Jucha owned and operated 4 Aces Tattoo Parlor and Body Piercing in Franklin Park, Illinois. Jucha sought to open a second studio, known as 4 Anchors Tattoo (“4 Anchors”) at 2314 Green Bay Road in North Chicago, Illinois. If allowed to open 4 Anchors, Jucha would “disseminate expressive body art in the form of the tattoos and body piercings it sells and applies to its customers. Jucha has obtained a commitment from the owner of the property to provide Jucha with a lease if he received necessary permitting from the City. However, under the City’s zoning ordinance, body art establishments are presumptively not allowed. In order to obtain permission to open 4 Anchors, Jucha sought a Special Use Permit from the City Council. Jucha learned that his application failed because 4 Anchors was “not the kind of business” the City Council wanted in the City. There was no public hearing with regard to Jucha’s request for a Special Use Permit, nor did the City Council did not hear any evidence or testimony with regard to the negative impact that might result from the presence of 4 Anchors in the City. Jucha alleges that the City violated his and his customers’ free speech rights by denying his request to open a tattoo parlor within the City’s limits. The City moves to dismiss on the basis that the First Amendment does not protect an individual’s right to apply tattoos.

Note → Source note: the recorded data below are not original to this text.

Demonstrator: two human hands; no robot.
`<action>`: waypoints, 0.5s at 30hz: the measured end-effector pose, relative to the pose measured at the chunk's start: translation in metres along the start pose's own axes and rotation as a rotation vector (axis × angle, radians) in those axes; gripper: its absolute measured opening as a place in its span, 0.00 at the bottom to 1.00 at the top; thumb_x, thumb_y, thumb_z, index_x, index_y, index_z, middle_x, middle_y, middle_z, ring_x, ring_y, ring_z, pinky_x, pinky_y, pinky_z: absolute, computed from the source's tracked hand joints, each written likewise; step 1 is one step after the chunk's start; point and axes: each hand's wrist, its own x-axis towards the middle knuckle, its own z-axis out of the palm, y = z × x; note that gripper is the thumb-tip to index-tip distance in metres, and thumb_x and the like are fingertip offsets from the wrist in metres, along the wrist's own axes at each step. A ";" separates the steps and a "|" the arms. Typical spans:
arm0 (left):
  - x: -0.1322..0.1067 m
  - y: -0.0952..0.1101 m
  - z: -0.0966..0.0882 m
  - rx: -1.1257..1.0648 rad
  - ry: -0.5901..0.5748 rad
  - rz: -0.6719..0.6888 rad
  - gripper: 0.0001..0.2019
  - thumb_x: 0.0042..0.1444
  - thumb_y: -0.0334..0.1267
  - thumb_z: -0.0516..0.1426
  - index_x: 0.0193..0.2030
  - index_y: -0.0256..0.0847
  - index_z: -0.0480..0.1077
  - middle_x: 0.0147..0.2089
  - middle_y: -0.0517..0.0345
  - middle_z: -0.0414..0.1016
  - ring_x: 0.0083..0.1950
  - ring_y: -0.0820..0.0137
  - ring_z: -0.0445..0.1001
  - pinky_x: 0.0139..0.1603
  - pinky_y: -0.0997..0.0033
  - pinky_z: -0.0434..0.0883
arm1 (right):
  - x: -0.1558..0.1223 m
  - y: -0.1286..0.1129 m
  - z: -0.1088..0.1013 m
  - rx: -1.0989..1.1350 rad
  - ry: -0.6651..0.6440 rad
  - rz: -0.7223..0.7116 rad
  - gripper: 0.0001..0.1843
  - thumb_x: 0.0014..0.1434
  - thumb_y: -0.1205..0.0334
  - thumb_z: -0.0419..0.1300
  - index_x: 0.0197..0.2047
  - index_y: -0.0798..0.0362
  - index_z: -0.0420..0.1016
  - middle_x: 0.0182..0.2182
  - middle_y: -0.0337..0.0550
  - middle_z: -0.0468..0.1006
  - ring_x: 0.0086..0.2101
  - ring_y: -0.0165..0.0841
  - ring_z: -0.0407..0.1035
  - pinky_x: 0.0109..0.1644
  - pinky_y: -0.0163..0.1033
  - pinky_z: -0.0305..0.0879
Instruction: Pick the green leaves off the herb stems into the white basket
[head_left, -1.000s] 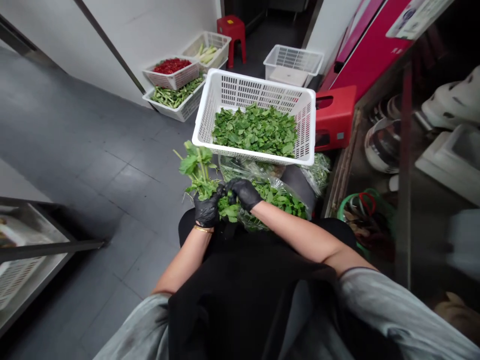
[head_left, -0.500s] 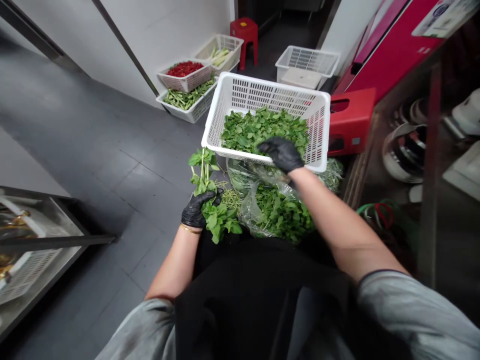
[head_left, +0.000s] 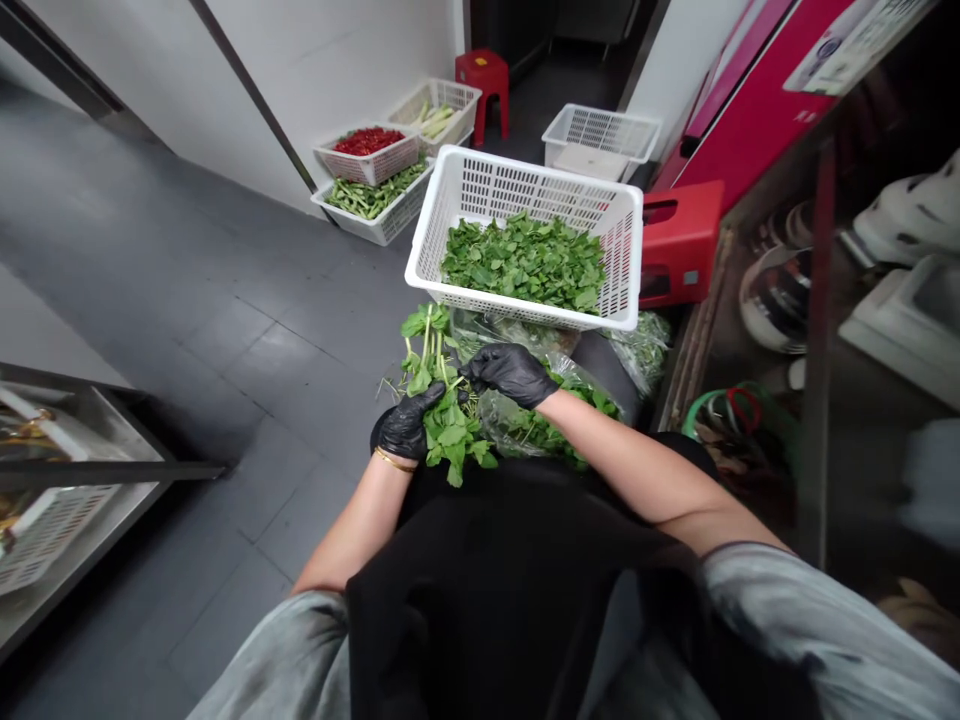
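Observation:
Wearing a black glove, my left hand (head_left: 405,425) is closed round a bunch of leafy green stems (head_left: 454,435), with pale stalks upward and leaves hanging below. My right hand (head_left: 514,374), gloved too, meets the bunch from the right, its fingertips pinched at a stalk. What exactly lies between those fingertips is too small to make out. Just beyond the hands stands a white plastic basket (head_left: 525,172) with picked green leaves (head_left: 525,262) spread over its bottom. Below my right forearm, a clear plastic bag (head_left: 506,420) holds more greens, partly hidden.
Against the wall at back left are baskets of red chillies (head_left: 367,141), cut green beans (head_left: 367,198) and pale stalks (head_left: 435,120). A red stool (head_left: 484,75) stands behind them. Another red stool (head_left: 686,245) lies right of the basket. Metal shelving (head_left: 112,475) edges the left.
My right hand has moved from the leaves in the basket back toward me, to the bunch in my left hand. The left hand keeps its hold. The view has shifted slightly.

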 end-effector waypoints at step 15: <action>-0.012 -0.008 0.029 0.063 -0.041 0.154 0.25 0.36 0.32 0.69 0.45 0.41 0.75 0.39 0.51 0.82 0.46 0.52 0.79 0.47 0.52 0.77 | -0.035 -0.015 0.009 0.426 -0.003 0.121 0.20 0.38 0.50 0.72 0.32 0.55 0.79 0.24 0.38 0.78 0.22 0.27 0.69 0.27 0.33 0.67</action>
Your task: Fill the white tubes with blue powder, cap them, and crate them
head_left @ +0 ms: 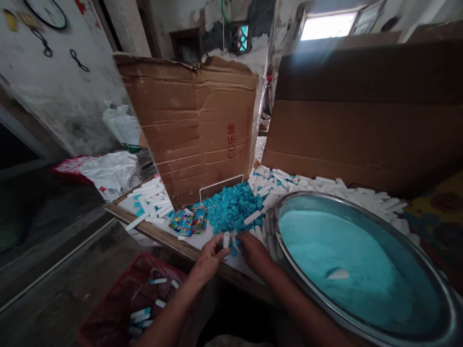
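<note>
The desk (155, 234) has a pale work surface with a brown wooden front edge. At its left end lies a loose stack of white cylindrical tubes (152, 196); one tube overhangs the front edge. Small printed multicolour packets (188, 220) lie to the right of this stack. A heap of small blue pieces (235, 205) occupies the centre. Further tubes lie behind a round, silver metal basin (340, 207) at the right. A creased brown cardboard panel (191, 130) stands upright, its base apparently resting on the surface.
</note>
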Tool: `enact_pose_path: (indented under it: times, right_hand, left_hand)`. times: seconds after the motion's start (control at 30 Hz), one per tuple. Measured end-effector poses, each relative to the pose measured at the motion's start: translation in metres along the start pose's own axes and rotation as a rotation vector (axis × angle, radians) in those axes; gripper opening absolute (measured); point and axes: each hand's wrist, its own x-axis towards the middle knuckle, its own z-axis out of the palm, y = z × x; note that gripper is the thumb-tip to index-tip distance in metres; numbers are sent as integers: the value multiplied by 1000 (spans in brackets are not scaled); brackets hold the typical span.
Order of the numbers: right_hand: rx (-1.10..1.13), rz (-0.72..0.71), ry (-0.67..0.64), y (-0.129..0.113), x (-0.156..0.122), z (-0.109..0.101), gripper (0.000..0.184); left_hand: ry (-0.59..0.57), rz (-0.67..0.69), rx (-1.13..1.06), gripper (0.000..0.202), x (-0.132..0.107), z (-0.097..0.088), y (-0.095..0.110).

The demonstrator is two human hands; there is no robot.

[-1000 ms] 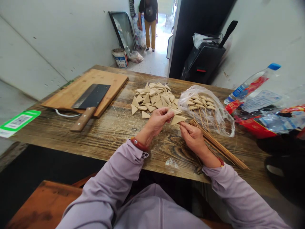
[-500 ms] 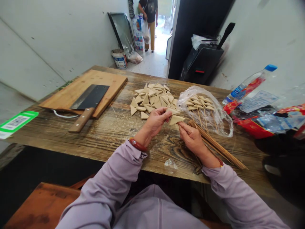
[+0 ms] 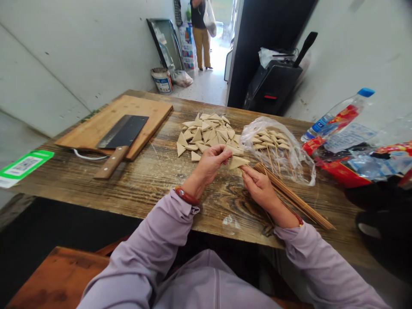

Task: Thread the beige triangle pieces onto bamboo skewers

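My left hand (image 3: 207,166) is closed, pinching a beige tofu triangle (image 3: 235,149) between thumb and fingers. Just below it, another beige triangle (image 3: 238,162) sits at the tip of a thin bamboo skewer, and my right hand (image 3: 259,187) is closed round that skewer. Most of the skewer is hidden by the right hand. Beyond the left hand lies a heap of similar triangles (image 3: 207,134). A bundle of bamboo skewers (image 3: 301,201) rests on the table beside the right hand. Behind the bundle, a clear plastic bag (image 3: 304,165) holds skewered triangles (image 3: 270,138).
On the wooden table (image 3: 144,189), a cleaver (image 3: 124,133) lies across a chopping board (image 3: 141,105) at the left. A plastic bottle (image 3: 337,112) and red packaging (image 3: 347,171) crowd the right side. A person (image 3: 201,38) stands by the doorway with a bag.
My hands and the triangles look almost unmoved. The person in the doorway has raised the white bag and turned.
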Motion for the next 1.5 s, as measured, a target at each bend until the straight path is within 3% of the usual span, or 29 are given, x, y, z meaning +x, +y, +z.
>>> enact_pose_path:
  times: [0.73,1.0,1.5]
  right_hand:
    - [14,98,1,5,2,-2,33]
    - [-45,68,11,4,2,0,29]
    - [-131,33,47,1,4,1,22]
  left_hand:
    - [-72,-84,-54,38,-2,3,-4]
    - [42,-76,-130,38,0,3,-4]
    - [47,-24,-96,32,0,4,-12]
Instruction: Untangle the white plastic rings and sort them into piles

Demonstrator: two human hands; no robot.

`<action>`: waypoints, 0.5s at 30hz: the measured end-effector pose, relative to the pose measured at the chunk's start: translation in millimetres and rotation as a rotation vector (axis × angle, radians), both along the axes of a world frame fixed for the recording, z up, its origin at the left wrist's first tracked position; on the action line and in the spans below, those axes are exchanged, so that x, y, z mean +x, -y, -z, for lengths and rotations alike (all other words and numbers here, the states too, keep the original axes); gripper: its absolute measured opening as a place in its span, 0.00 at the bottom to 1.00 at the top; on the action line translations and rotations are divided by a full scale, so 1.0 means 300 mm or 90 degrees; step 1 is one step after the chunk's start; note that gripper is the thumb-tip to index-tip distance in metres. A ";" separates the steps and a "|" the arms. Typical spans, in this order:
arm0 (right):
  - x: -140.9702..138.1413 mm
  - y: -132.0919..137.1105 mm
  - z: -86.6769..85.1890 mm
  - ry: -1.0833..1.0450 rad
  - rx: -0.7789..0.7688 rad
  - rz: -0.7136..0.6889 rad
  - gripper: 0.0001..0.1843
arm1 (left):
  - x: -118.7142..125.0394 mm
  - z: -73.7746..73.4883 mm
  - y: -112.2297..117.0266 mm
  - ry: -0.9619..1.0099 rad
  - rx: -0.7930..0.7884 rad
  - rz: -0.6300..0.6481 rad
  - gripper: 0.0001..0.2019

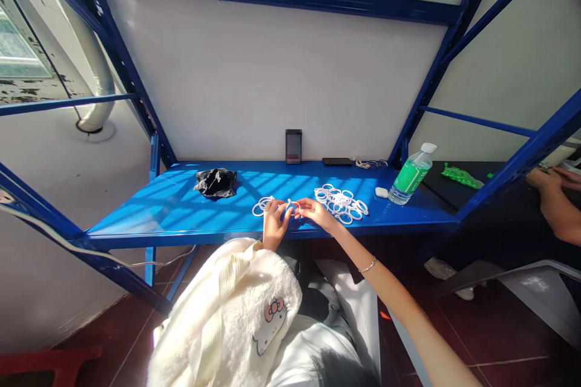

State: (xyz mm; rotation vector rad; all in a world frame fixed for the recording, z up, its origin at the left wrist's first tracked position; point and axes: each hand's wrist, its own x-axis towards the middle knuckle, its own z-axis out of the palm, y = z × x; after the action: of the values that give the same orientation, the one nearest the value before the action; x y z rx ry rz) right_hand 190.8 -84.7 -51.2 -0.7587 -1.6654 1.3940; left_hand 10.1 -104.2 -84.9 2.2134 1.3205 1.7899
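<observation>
Near the front edge of the blue shelf table, my left hand [274, 225] and my right hand [316, 213] meet around a small white ring [297, 205]. Thumb and fingers of each hand pinch it from opposite sides. Fingers cover part of its outline. Just left of my left hand lie a few joined or overlapping white rings [257, 208]; which of these I cannot tell. A loose pile of several white rings [341, 203] spreads on the table right of my right hand.
A crumpled black plastic bag [216, 182] lies at left. Toward the back are an upright phone [293, 146], a flat black phone [337, 161] and a cable [370, 164]. A green-labelled bottle [412, 174] and white case [381, 192] stand right. Another person's hands [551, 184] show far right.
</observation>
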 end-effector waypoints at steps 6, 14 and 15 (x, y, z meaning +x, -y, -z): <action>-0.002 0.011 0.009 0.000 -0.076 -0.046 0.14 | 0.032 -0.031 0.032 0.173 -0.173 0.158 0.17; 0.023 0.035 -0.033 -0.002 -0.092 -0.080 0.11 | 0.080 -0.074 0.055 0.385 -0.391 0.366 0.25; 0.019 0.037 -0.033 -0.003 -0.092 -0.080 0.13 | 0.080 -0.074 0.056 0.390 -0.406 0.374 0.26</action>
State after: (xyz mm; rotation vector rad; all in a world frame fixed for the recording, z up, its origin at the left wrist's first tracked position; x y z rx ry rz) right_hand 196.6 -95.7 -41.1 -0.7414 -1.6458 1.6158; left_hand 34.2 -121.0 -62.6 1.3524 0.8190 1.3787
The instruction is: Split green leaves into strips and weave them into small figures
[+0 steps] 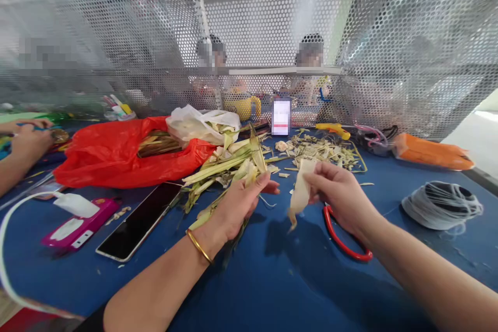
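Note:
My left hand [237, 202] is closed around a bundle of pale green leaf strips [223, 168] that fan out up and to the left over the blue table [272, 280]. My right hand [340, 192] pinches a single cream leaf piece [300, 194], which hangs down between the two hands. A gold bangle [199, 247] circles my left wrist. Red-handled scissors [344, 244] lie on the table just under my right wrist.
A red plastic bag [112, 153] with a white bag [198, 123] on it lies at the left. A black phone [140, 220], a pink phone [80, 223] and a white cable lie near. Leaf scraps [322, 148], a grey cord coil [441, 205], an orange bag [430, 151]. Another person's hands [27, 137] at far left. Perforated metal screen behind.

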Demonstrator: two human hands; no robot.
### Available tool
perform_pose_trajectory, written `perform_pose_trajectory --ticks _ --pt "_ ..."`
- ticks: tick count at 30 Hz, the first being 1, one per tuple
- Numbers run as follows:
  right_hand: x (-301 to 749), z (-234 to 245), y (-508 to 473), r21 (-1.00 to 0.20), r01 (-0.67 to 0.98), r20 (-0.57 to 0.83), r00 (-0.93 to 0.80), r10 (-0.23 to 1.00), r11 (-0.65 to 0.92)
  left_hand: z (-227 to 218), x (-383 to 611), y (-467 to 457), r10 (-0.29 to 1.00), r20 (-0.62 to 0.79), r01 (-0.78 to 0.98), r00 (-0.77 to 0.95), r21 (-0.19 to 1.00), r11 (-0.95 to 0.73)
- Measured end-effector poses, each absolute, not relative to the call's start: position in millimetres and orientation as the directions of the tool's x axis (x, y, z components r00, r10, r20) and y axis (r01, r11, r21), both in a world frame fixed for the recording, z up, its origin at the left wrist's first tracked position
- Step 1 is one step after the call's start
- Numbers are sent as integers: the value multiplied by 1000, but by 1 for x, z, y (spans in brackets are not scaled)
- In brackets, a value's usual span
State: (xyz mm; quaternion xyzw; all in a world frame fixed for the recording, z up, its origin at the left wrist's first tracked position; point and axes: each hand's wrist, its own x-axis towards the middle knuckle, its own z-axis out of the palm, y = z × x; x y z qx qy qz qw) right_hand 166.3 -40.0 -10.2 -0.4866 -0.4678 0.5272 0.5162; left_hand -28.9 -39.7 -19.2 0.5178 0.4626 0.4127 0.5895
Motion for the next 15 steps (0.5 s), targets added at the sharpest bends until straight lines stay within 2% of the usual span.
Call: perform_pose_trajectory --ticks 2,7,11,15 --pt "157 -12 -48 -999 -2 -46 -72 996 -46 -20 -28 -39 958 -132 -18 256 990 141" --pt "143 -21 -59 -988 153 -47 -161 986 -22 -25 -24 -40 963 -22 -17 268 999 27" --pt "143 -25 -59 -986 168 -36 -188 981 -4 -25 -25 -41 966 -34 74 255 997 16" --pt "144 -25 -57 -985 153 51 -164 985 77 -18 -24 -43 963 -44 142 267 990 6"
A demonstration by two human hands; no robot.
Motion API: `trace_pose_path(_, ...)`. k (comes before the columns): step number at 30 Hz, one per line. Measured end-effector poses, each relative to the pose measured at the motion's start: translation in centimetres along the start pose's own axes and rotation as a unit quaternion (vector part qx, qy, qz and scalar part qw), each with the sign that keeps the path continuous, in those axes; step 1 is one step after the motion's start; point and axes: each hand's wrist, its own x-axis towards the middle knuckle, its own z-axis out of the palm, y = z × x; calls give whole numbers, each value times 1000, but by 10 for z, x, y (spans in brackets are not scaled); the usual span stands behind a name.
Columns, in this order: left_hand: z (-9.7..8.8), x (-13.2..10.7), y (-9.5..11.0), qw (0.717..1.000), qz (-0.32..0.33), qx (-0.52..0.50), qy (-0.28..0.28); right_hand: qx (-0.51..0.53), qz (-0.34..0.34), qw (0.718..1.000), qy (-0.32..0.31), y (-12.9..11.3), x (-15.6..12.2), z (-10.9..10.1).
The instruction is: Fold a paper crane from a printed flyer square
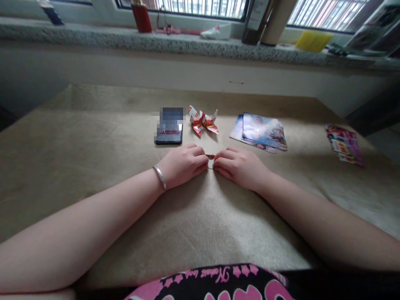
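Note:
Between my two hands is a small piece of folded paper (211, 163), pale in front with a reddish edge at the back; most of it is hidden by my fingers. My left hand (184, 165), with a silver bracelet at the wrist, is closed on its left side. From the right, my right hand (242, 166) pinches its other side. Both hands rest low over the table. Just beyond them lies a red and white folded-paper figure (203, 121) with pointed tips. A phone (168, 127) lies flat past my left hand.
Colourful printed sheets (264, 130) are stacked beyond my right hand. More red and pink printed papers (343, 146) lie near the right edge of the beige-covered table (103, 137). A stone windowsill (187, 46) behind it bears a red container (141, 17), a yellow object (313, 41) and bottles.

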Motion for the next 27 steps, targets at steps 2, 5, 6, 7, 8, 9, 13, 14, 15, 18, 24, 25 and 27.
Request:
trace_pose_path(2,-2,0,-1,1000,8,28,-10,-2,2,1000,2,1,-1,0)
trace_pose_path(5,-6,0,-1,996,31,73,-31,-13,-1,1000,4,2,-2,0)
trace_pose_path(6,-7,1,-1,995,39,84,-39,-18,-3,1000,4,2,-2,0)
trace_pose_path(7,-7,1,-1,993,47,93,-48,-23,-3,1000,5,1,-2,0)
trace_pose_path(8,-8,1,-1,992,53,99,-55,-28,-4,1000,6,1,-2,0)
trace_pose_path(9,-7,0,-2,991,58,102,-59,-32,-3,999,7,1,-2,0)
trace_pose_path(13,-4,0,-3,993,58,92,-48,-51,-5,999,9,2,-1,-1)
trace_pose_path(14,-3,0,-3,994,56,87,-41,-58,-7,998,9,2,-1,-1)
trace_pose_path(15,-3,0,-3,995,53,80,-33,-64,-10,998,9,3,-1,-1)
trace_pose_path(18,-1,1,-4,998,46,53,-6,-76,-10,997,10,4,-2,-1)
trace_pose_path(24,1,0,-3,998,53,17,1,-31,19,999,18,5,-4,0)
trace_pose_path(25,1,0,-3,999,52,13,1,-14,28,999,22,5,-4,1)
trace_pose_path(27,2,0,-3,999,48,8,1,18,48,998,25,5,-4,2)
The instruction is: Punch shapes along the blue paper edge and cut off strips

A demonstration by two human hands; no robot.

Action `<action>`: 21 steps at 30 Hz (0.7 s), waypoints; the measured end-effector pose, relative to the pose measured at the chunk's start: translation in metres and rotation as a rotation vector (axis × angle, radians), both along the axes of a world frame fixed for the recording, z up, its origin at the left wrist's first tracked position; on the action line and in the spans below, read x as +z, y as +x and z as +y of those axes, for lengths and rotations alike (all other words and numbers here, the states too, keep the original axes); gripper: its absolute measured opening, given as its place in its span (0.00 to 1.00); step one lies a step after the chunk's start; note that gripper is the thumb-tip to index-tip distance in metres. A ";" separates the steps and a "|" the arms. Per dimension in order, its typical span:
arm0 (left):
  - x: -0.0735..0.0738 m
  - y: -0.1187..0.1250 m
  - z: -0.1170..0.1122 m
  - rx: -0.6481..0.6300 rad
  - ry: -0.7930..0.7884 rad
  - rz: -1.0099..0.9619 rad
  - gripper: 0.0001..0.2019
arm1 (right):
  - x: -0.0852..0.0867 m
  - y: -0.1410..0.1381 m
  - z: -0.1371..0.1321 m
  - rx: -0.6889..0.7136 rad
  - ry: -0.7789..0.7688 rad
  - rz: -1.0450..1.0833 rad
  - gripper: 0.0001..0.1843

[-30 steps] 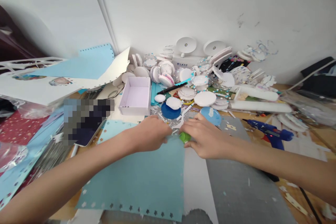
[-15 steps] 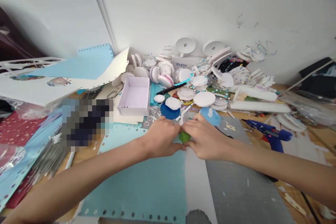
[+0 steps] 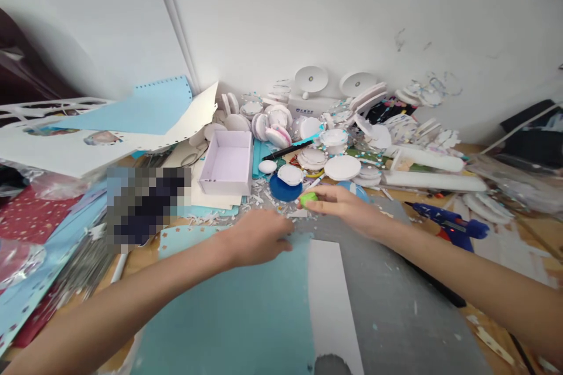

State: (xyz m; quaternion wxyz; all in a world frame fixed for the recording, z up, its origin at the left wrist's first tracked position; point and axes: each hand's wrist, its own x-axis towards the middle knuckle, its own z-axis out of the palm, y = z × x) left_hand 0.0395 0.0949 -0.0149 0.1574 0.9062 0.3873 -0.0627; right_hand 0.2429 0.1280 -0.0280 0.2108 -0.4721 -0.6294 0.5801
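My left hand [image 3: 257,236] rests on the far edge of a light blue paper sheet [image 3: 246,310], fingers curled down and pinching that edge. My right hand [image 3: 341,206] is lifted a little beyond the sheet and grips a small green object [image 3: 308,198] between thumb and fingers. The blue sheet lies on a grey cutting mat [image 3: 396,304] with a white strip [image 3: 329,299] beside it. Paper scraps lie scattered just past the sheet's edge.
A white open box [image 3: 229,161], a dark blue disc [image 3: 284,187], many white round pieces [image 3: 343,165] and a black pen [image 3: 288,149] crowd the back. A blue glue gun [image 3: 453,224] lies at right. Paper stacks [image 3: 88,135] and a pixelated patch [image 3: 147,202] sit at left.
My right hand has lifted the green object off the sheet's edge and moved it away toward the back. My left hand and the blue sheet have slid nearer to me.
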 end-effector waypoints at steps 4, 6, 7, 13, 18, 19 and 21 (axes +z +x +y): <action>0.017 -0.012 -0.015 -0.030 -0.048 -0.071 0.05 | -0.013 0.001 0.001 -0.048 -0.163 0.083 0.21; 0.024 -0.020 -0.023 -0.029 -0.096 -0.147 0.06 | -0.018 0.000 0.001 -0.049 -0.227 0.115 0.23; 0.028 -0.024 -0.026 -0.021 -0.122 -0.189 0.07 | -0.020 -0.001 0.001 -0.053 -0.263 0.136 0.24; 0.041 -0.047 -0.043 0.066 -0.252 -0.409 0.06 | -0.024 -0.005 0.000 -0.091 -0.394 0.285 0.21; 0.044 -0.059 -0.053 0.085 -0.377 -0.537 0.06 | -0.028 -0.008 -0.008 -0.122 -0.243 0.298 0.19; 0.043 -0.061 -0.055 0.090 -0.385 -0.537 0.07 | -0.028 -0.009 -0.010 -0.136 -0.221 0.306 0.19; 0.037 -0.063 -0.056 0.099 -0.377 -0.530 0.08 | -0.029 -0.009 -0.013 -0.161 -0.159 0.311 0.19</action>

The court first stated that tattoos and tattooing are protected by the First Amendment, so the City will need to demonstrate that, despite the protected status afforded to tattooing, the ordinance was constitutional. Jucha claimed that the City Council’s decision to deny him a Special Use Permit was arbitrary, and asserted that the City was motivated by an apparent prejudice against tattoo parlors and their clientele. Moreover, Jucha alleged that the City did not hold a public hearing with regard to his request and that the City did not hear testimony, consider data, or assess any other form of evidence prior to rendering its decision. To state a valid procedural due process claim, the court stated that a plaintiff must allege that he was deprived of a protected liberty or property interest without adequate process. Taking these allegations as true, the court found that the Complaint states a procedural due process claim against the City by plausibly alleging that Jucha did not receive a meaningful hearing.

Jucha v City of North Chicago, 2014 WL 4696667 (ND Ill. 8/6/2014)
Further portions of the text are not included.